*YOUR INSTRUCTIONS*. The lines to copy are those holding the string "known" in the entries below.

*** EXERCISE DATA ***

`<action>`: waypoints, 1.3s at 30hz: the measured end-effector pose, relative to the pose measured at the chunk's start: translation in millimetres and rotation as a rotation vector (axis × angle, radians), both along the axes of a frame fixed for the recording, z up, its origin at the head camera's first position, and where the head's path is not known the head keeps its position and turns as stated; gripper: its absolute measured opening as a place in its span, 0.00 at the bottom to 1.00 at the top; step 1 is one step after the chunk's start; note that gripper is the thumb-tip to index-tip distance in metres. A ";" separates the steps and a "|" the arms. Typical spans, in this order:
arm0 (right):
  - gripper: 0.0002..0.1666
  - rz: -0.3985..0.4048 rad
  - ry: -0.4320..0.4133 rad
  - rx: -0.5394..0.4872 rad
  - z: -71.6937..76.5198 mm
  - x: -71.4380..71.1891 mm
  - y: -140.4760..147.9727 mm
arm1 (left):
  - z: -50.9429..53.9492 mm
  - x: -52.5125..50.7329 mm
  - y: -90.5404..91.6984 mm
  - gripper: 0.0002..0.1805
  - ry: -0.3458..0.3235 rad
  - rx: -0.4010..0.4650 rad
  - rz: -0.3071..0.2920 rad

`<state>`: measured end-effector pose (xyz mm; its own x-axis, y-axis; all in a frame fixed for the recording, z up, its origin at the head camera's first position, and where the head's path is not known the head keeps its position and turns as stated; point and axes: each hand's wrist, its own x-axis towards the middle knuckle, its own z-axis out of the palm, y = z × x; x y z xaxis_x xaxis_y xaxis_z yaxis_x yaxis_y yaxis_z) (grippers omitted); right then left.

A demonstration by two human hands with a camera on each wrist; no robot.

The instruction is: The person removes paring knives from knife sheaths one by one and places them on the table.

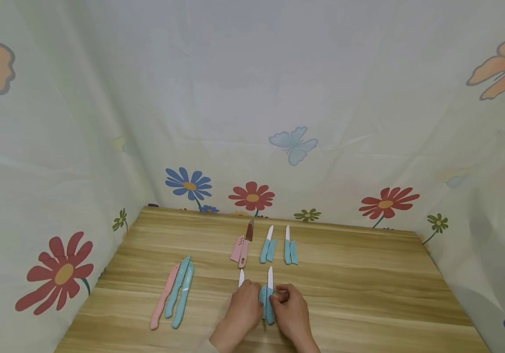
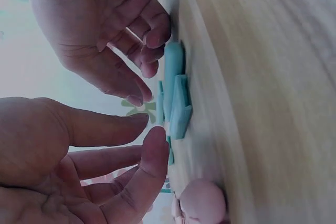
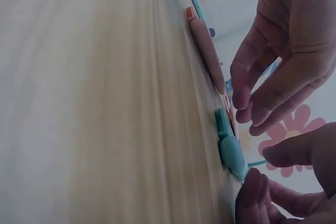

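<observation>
Between the hands lies a blue-handled paring knife [image 1: 270, 299], its white blade pointing away. Its blue sheath [image 1: 263, 296] lies off the blade, along the left of the handle. My left hand [image 1: 245, 303] hovers just left of them; its thumb and fingers are apart and hold nothing in the left wrist view. My right hand [image 1: 293, 310] is at the right side of the handle, fingertips close to it or touching it, loosely bent. Another white-bladed knife [image 1: 241, 277] is mostly hidden by the left hand; a pink handle [image 3: 207, 51] shows there in the right wrist view.
Farther back on the wooden table [image 1: 367, 274] lie a pink knife [image 1: 244, 252] with its sheath and two blue knives [image 1: 265, 251] [image 1: 287, 250] beside sheaths. At left are one pink sheathed knife [image 1: 164, 299] and two blue ones [image 1: 184, 299]. A flowered curtain [image 1: 323, 98] surrounds the table.
</observation>
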<state>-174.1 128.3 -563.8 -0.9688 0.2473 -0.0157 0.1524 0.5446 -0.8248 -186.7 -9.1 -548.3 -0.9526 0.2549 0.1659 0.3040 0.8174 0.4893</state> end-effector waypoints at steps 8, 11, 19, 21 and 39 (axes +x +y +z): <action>0.11 0.017 0.036 -0.129 10.9 6.1 -9.6 | 11.9 7.3 -13.4 0.20 -0.060 0.136 0.029; 0.11 0.055 0.040 -0.185 15.6 8.5 -15.0 | 14.7 10.3 -20.5 0.18 -0.057 0.161 0.044; 0.11 0.169 0.034 -0.293 20.7 12.1 -35.6 | 19.5 18.3 -41.9 0.15 0.003 0.164 0.092; 0.12 0.209 0.038 -0.315 22.7 13.3 -41.3 | 22.4 20.1 -48.8 0.15 -0.002 0.162 0.104; 0.21 0.478 -0.092 -0.636 26.1 21.8 -96.5 | 13.3 46.4 -116.2 0.23 0.009 0.074 0.255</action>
<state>-152.4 31.8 -537.7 -0.9556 -0.2776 -0.0993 0.1040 -0.0023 -0.9946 -140.4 -125.2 -535.0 -0.9829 -0.0061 0.1842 0.0977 0.8304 0.5486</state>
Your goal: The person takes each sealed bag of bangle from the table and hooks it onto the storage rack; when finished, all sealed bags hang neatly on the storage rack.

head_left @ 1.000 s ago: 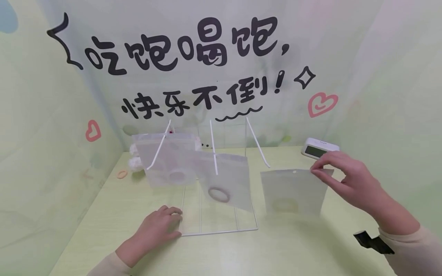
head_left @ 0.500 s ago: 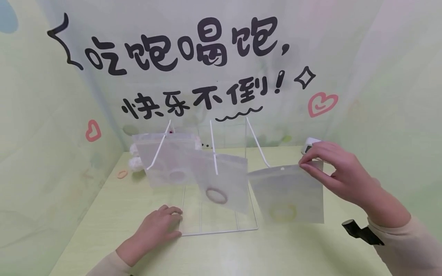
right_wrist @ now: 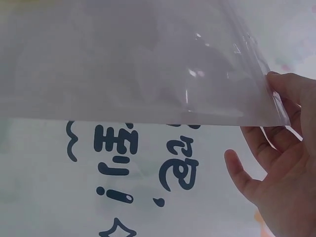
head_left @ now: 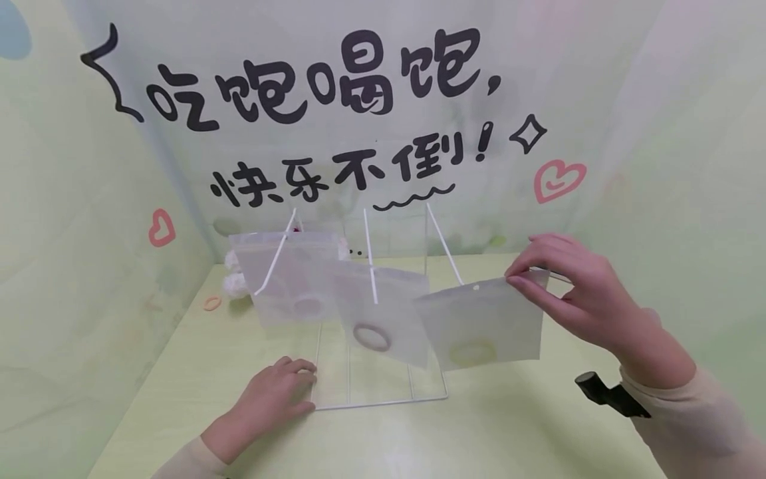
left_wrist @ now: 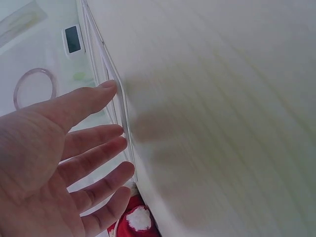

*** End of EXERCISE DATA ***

*TASK SOLUTION*.
`<action>`: waypoints, 1.3s at 30hz: the measured end-effector pose, relative to the pose measured at the chunk's start: translation in millimetres and rotation as a rotation vector (axis × angle, radians), both along the axes of a frame fixed for the recording, z up, its origin at the head camera's first position, and where the head's path is not known the head keeps its position and turns as stated; gripper: its absolute measured opening as a place in its span, 0.00 at the bottom to 1.00 at the top; step 1 is one step after the chunk's start; note that gripper is the thumb-tip to index-tip distance in metres. A ";" separates the steps and a "|" the arms. Typical spans, in this order:
`<state>`: measured end-effector pose (xyz mm; its own x-axis, y-axis; all in a frame fixed for the recording, z up, its origin at the head camera's first position, and where the head's path is not known the head keeps its position and turns as stated; point and axes: each hand's wrist, its own x-axis towards the middle knuckle, its own z-axis out of the palm, y = z × x; x y z xaxis_x xaxis_y xaxis_z yaxis_x yaxis_y yaxis_z) (grippers omitted); right then left.

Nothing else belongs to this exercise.